Fortunately, you don't need a lot of money to invest in stocks. After all, investors range from small individual investors to giant institutions such as mutual funds and hedge funds.

If you are an individual investor, you can follow the "smart money" since these institutions are required to make periodic filings with the Securities and Exchange Commission. It's an interesting exercise, although you shouldn't blindly follow their lead just because they have been plowing money into a stock.

With that caveat, it's time to see where they're putting their money to work.

Five people standing around a conference table.

Image source: Getty Images.

Procter & Gamble

Bridgewater Associates, founded in 1975 and now with about $150 billion of assets under management, has become one of the largest hedge funds in the world. That makes its position in Procter & Gamble (PG 0.03%) notable.

As of June 30, the institutional investor owned more than 6.7 million shares valued at over $970 million. Bridgewater ramped up its ownership last year and during the first quarter of 2022. At the end of 2020, it owned 2.7 million shares. The institutional shareholder trimmed its stake by roughly 76,000 shares in the most recent quarter, but the stock remains its largest holding, accounting for more than 4% of its portfolio.

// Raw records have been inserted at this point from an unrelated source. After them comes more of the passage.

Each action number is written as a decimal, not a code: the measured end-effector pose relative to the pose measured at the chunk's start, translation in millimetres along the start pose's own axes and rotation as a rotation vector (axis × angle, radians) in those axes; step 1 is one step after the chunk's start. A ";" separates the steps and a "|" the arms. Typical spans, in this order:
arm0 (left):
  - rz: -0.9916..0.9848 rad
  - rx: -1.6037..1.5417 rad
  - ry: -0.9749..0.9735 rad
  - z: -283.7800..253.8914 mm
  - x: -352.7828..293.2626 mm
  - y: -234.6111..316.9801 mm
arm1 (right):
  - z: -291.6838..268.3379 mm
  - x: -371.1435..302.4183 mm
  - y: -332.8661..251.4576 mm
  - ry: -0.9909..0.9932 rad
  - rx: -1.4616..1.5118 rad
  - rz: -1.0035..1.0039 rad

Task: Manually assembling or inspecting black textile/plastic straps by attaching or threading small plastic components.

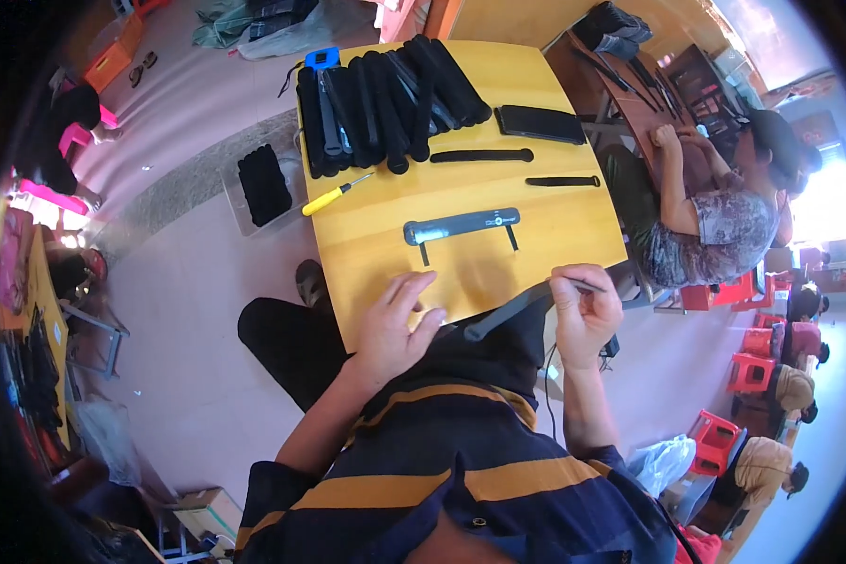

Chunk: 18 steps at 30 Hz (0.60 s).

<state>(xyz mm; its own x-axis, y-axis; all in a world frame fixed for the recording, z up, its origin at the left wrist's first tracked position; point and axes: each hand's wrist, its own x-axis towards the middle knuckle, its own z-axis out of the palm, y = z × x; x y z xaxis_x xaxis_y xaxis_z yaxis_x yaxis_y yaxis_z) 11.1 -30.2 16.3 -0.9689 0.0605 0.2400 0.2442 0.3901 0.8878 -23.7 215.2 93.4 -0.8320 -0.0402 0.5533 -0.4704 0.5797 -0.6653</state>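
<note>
My right hand (587, 315) pinches one end of a long dark strap (512, 313) at the table's near right edge. The strap's rounded end slants down to the left, past the edge. My left hand (399, 324) is raised by the near edge, fingers spread, holding nothing. Beyond my hands lies a grey-black strip-shaped piece (461, 227) with pale printing and two short black tabs toward me. Two black straps, a longer one (481, 156) and a shorter one (562, 181), lie farther back. A thick pile of black straps (385, 108) covers the far left.
A yellow-handled pointed tool (324, 200) lies at the left edge of the yellow table (367, 244). A black phone (540, 124) and a small blue device (322, 59) sit at the back. A clear bin (240, 202) of black pieces stands left. Another person (714, 221) sits at right.
</note>
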 end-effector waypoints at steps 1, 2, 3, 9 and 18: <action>0.003 -0.084 -0.028 -0.2 1.9 2.9 | 6.2 1.2 -7.5 0.081 0.218 0.135; -0.001 -0.080 -0.031 2.7 1.3 -2.5 | 12.3 1.9 -11.7 0.162 0.438 0.271; -0.103 -0.326 -0.140 5.6 1.3 -8.6 | 19.0 4.2 -11.5 0.200 0.490 0.304; -0.627 -1.234 -0.362 -0.7 -8.6 -24.2 | 42.7 1.0 20.3 0.254 0.683 0.490; -0.580 -0.975 -0.074 14.2 -7.1 -20.6 | 63.7 6.6 53.8 0.142 0.849 0.623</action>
<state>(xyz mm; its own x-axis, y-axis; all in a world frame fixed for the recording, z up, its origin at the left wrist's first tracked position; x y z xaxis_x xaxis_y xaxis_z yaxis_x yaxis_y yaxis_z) 12.4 -25.6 -9.3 -0.9381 0.1708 -0.3014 -0.3461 -0.5024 0.7923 -73.2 194.3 29.3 -0.9807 0.1950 0.0115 -0.0697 -0.2946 -0.9531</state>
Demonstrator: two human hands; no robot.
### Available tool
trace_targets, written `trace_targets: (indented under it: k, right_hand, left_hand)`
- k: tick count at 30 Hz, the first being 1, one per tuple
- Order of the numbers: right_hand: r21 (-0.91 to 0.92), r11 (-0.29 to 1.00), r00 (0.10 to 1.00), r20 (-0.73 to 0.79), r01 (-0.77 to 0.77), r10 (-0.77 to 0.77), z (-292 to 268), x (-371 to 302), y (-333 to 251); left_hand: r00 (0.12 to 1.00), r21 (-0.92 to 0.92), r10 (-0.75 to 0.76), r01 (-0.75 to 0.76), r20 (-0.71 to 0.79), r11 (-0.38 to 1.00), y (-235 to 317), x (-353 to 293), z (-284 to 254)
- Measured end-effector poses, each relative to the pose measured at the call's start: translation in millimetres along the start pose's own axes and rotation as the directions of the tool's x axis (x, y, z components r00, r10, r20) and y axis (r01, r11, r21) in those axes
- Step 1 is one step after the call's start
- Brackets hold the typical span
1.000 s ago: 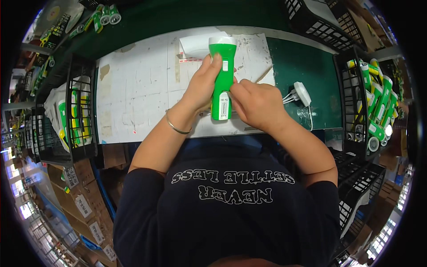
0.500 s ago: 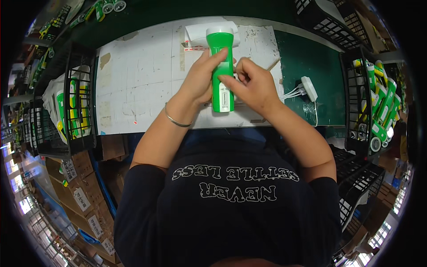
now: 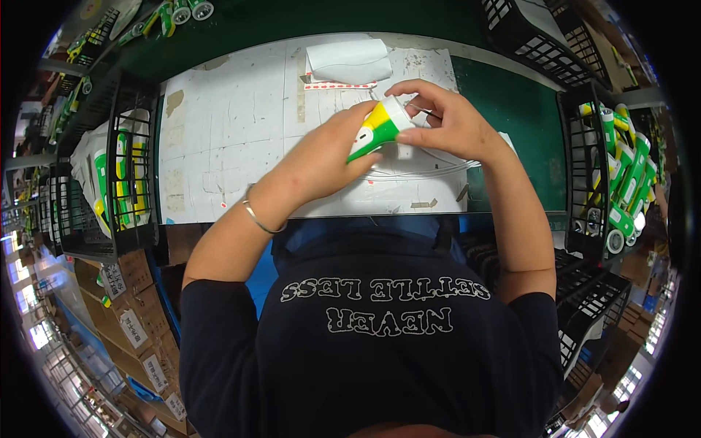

Procter & Gamble sells everyday products such as shampoo, razors, toothbrushes and toothpaste, laundry detergent, diapers, and paper towels, meaning its sales don't fluctuate much with the economic cycle. This should provide comfort, given that many observers predict economic growth will slow. P&G has a stable of popular brands such as Head & Shoulders, Gillette, Tide, Luvs, and Pampers. In the company's latest fiscal year, which ended June 30, adjusted sales increased by 7%.

The stock will also appeal to dividend-seeking investors. The board of directors has increased payments annually for 66 straight years, making it a Dividend King.

Warby Parker

New York-based investment firm D1 Capital Partners, which manages $30 billion in assets, continues to have confidence in Warby Parker's (WRBY 2.65%) prospects despite the stock's roughly 70% slump since it began trading in September 2021. By comparison, the S&P 500 lost just 3% during this period.

An early investor, it had 8.2 million shares at the time the stock started trading, increasing this to 13.4 million at the end of 2021. D1 continued adding shares this year, owning 14.9 million shares at the end of the first quarter, the same number the institutional investor owned at the end of the second quarter.

The eyeglass and contact designer and seller has built strong customer loyalty. It has also grown revenue at a nice clip -- a roughly 21% annualized rate from 2019 to 2021. However, during that time, Warby Parker went from breakeven to a loss of $144.3 million. For the first half of 2022, the company's loss widened to $66.3 million from $20.4 million.

Although D1 has shown patience, I would advise taking a pass on Warby Parker until the company, with its unusual business, shows it can generate sustainable profitability.

On the other hand, Procter & Gamble, founded in 1837, has shown staying power. The company's sales have proven dependable. And Procter & Gamble has built an impressive track record of raising dividends. That makes this a good stock to hold over the long haul.